SASE puts a label on something that was clearly already in flow. So, while some out there already claim SASE leadership, it’s important to establish that no company delivers on all SASE vision elements yet. Also, we shall learn lessons as we move towards that goal of a seamlessly orchestrated, cloud-first network and full-security stack. The architectural model will evolve as we learn those lessons collectively as an industry.

SD-WAN is a mature technology that is evolving by adding higher-level network services, software appliances suitable for any endpoint and managed cloud core services with globally distributed POPs. While the combination of SD-WAN and cloud security services started in the last year or two, as Liesenberg notes, current products fall far short of the SASE ideal of a tightly integrated system delivered by a single service provider. Gartner’s lead network analyst, Andrew Learner cautioned potential SASE buyers about vendors overselling their capabilities when introducing the concept (emphasis added):

Be wary of vendors that propose to deliver services by linking a large number of features via VM service chaining, especially when the products come from a number of acquisitions or partnerships. This approach may speed time to market but will result in inconsistent services, poor manageability and high latency.

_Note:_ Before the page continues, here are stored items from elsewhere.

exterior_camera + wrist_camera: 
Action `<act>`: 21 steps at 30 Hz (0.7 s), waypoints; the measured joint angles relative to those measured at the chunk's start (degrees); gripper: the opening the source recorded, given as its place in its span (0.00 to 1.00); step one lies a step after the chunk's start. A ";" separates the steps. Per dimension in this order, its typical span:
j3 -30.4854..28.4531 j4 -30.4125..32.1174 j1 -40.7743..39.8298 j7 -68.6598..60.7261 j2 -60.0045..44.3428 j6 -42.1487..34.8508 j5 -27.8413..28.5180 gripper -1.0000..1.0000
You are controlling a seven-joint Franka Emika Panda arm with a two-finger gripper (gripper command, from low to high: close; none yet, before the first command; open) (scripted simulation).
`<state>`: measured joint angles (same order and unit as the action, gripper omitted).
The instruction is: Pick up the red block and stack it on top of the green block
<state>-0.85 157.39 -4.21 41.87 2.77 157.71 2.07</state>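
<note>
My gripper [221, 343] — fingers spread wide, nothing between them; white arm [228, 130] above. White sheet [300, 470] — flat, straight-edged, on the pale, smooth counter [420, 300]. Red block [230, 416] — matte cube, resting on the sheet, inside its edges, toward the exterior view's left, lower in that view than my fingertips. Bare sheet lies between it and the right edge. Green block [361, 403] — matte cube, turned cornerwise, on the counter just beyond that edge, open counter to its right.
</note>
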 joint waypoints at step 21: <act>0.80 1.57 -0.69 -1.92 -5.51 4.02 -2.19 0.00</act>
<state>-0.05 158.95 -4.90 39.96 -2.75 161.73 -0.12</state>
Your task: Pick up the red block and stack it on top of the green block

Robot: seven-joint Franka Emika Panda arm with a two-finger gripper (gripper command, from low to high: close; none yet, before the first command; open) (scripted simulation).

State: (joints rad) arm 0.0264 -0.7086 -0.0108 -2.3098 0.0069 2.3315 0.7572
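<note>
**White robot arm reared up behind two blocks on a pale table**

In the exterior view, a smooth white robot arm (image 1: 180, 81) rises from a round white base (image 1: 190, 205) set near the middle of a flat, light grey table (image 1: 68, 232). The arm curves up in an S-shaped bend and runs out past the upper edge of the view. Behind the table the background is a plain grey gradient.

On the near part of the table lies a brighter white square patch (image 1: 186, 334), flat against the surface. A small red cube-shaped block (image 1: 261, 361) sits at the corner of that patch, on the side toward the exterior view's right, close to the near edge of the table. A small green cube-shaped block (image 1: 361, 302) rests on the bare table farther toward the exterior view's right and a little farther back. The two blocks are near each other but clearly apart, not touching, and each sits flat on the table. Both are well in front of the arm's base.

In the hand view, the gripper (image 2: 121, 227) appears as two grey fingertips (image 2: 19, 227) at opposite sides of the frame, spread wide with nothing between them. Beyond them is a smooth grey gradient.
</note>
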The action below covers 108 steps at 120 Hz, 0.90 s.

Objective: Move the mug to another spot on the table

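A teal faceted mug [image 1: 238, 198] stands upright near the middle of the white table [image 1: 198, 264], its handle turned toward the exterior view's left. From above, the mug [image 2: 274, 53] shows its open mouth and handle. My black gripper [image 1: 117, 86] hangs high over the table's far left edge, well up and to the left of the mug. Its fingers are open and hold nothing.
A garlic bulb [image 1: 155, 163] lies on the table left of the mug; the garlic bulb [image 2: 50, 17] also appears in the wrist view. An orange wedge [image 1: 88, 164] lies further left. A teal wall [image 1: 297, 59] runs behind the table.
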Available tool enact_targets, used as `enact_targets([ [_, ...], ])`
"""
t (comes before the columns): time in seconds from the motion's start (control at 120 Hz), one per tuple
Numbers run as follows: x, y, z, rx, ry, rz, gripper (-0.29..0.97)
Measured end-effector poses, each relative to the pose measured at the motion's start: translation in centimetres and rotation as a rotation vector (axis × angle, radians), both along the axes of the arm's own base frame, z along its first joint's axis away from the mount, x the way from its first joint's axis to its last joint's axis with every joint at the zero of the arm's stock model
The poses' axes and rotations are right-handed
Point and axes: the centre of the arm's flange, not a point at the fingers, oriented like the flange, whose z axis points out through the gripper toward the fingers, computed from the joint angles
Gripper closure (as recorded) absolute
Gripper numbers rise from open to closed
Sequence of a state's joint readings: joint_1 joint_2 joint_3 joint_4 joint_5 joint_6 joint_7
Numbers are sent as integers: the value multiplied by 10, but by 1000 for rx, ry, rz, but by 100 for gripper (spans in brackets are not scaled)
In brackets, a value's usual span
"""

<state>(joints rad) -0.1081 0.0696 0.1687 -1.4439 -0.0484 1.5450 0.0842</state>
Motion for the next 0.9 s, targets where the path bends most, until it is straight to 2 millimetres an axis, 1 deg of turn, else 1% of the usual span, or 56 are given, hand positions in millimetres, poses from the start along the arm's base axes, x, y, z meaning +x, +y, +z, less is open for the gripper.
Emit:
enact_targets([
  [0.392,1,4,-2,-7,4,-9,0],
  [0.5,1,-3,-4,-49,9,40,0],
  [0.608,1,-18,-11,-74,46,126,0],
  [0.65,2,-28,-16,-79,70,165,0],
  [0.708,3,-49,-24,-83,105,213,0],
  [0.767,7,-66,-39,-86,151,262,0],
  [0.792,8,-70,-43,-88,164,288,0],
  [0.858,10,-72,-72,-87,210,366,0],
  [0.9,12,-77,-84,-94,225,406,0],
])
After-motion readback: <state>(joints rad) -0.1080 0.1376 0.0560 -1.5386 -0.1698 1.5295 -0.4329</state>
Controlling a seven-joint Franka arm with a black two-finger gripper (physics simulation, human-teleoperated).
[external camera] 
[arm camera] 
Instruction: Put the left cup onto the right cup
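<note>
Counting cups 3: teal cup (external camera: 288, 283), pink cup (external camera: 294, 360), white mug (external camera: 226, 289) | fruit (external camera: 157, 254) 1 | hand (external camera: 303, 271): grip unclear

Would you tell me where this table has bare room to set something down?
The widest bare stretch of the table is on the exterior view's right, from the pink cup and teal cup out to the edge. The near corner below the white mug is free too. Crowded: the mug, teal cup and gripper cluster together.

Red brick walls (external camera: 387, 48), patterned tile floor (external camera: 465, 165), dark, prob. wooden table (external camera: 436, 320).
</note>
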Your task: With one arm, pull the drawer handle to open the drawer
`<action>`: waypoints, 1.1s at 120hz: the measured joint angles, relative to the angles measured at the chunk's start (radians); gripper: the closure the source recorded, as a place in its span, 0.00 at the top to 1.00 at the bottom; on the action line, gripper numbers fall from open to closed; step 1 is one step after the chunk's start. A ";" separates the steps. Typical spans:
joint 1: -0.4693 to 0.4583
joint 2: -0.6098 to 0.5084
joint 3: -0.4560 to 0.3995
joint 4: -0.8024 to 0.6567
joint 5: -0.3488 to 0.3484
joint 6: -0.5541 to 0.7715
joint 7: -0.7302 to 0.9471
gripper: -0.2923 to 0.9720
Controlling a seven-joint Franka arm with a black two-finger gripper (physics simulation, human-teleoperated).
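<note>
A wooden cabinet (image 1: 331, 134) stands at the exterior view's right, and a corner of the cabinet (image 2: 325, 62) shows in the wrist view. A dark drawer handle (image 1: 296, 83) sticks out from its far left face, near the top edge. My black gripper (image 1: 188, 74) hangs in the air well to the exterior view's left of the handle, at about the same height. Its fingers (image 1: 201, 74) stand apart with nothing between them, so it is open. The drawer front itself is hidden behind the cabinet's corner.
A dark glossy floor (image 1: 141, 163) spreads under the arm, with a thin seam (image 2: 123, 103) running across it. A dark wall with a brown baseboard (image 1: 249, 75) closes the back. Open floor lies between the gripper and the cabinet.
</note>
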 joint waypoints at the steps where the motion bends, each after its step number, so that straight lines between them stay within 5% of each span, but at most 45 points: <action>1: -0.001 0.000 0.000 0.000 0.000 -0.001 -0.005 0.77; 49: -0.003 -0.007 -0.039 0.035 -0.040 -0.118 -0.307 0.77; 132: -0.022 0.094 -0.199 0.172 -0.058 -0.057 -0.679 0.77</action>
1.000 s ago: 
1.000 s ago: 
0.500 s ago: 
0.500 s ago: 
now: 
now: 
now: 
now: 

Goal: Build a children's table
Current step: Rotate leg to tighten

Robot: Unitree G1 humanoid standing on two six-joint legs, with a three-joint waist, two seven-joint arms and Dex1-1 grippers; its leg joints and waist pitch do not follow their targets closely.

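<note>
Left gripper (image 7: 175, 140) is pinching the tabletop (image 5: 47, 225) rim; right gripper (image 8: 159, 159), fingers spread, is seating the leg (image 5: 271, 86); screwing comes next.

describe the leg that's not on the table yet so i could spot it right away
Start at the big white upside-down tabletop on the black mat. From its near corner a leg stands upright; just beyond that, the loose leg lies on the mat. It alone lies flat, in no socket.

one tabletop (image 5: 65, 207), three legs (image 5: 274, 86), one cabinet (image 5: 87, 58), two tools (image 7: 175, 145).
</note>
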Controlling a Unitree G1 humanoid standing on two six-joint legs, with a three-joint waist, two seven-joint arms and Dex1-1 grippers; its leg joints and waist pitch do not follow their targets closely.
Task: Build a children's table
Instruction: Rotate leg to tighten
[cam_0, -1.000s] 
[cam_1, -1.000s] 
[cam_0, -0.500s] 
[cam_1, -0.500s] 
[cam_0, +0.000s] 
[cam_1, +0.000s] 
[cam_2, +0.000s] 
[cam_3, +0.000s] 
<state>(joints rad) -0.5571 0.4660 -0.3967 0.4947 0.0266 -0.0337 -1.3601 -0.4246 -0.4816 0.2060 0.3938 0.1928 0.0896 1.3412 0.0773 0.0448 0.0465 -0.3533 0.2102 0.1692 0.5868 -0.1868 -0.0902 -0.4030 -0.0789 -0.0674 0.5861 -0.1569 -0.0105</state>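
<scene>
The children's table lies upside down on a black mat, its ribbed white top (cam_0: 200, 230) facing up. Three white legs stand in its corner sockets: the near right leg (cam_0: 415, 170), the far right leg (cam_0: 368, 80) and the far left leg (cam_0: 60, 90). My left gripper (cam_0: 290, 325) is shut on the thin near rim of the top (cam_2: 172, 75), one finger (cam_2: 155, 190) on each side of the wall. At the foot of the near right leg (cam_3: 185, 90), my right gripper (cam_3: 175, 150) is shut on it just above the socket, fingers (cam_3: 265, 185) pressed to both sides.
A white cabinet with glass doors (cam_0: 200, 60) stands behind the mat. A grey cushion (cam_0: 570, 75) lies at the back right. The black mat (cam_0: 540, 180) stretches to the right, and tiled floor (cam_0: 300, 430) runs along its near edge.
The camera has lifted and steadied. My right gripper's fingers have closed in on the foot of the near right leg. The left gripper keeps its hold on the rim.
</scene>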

While SASE currently entails cobbling together SD-WAN and security, the situation should rapidly improve now that broad WFH adoption has significantly expanded the need for secure edge networking at virtually every organization. Interest in hosted SD-WAN will explode once more IT and executive leaders hear stories, like this one from Versa, about users that experienced no degradation in network service when working remotely. Adding cloud-based security services is just the cherry on top of a superb WFH network environment.